Copy, word for word, the lines of the entries below between the one with "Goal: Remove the" and the one with "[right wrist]", inclusive, and leave out everything else.

## INPUT MATERIAL

= = = = =

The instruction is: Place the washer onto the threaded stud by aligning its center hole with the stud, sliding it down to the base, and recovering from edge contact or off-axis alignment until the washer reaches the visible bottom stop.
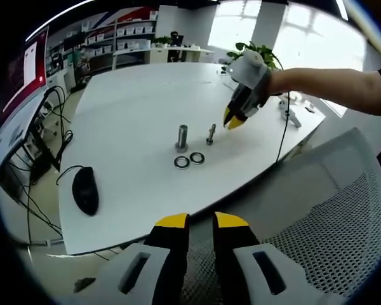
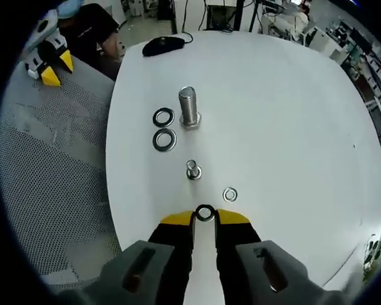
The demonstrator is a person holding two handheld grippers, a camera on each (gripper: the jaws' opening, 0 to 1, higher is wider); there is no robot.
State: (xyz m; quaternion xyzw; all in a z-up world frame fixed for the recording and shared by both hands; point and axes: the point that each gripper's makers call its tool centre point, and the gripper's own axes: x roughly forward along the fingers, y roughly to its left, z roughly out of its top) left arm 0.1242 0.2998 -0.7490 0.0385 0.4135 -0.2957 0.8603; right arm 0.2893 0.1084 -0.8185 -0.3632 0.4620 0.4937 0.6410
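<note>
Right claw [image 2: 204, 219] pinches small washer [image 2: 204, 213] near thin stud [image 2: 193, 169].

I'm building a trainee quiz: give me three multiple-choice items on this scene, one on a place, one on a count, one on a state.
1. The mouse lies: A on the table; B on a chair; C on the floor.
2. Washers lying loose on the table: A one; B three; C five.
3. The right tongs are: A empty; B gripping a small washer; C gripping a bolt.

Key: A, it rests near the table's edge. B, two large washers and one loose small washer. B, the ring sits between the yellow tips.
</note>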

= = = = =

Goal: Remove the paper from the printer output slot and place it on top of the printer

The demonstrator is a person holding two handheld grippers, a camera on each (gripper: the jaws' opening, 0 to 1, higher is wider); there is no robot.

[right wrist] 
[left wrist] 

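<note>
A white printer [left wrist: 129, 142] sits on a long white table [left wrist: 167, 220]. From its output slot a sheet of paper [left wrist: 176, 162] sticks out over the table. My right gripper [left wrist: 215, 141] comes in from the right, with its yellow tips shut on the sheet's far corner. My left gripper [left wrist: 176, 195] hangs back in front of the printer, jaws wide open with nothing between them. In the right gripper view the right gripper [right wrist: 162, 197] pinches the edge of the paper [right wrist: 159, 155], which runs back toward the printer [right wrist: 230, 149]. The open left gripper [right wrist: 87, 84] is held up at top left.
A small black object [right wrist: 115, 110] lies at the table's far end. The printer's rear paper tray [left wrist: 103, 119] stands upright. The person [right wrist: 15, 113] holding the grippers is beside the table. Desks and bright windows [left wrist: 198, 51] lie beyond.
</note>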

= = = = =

## TASK RESULT
Goal: Remove the paper from the printer output slot and place it on top of the printer

The demonstrator is a person holding two handheld grippers, a camera on each (gripper: the jaws' opening, 0 to 1, higher is wider); there is no robot.

[right wrist] 

What was asked for in the exercise is now done.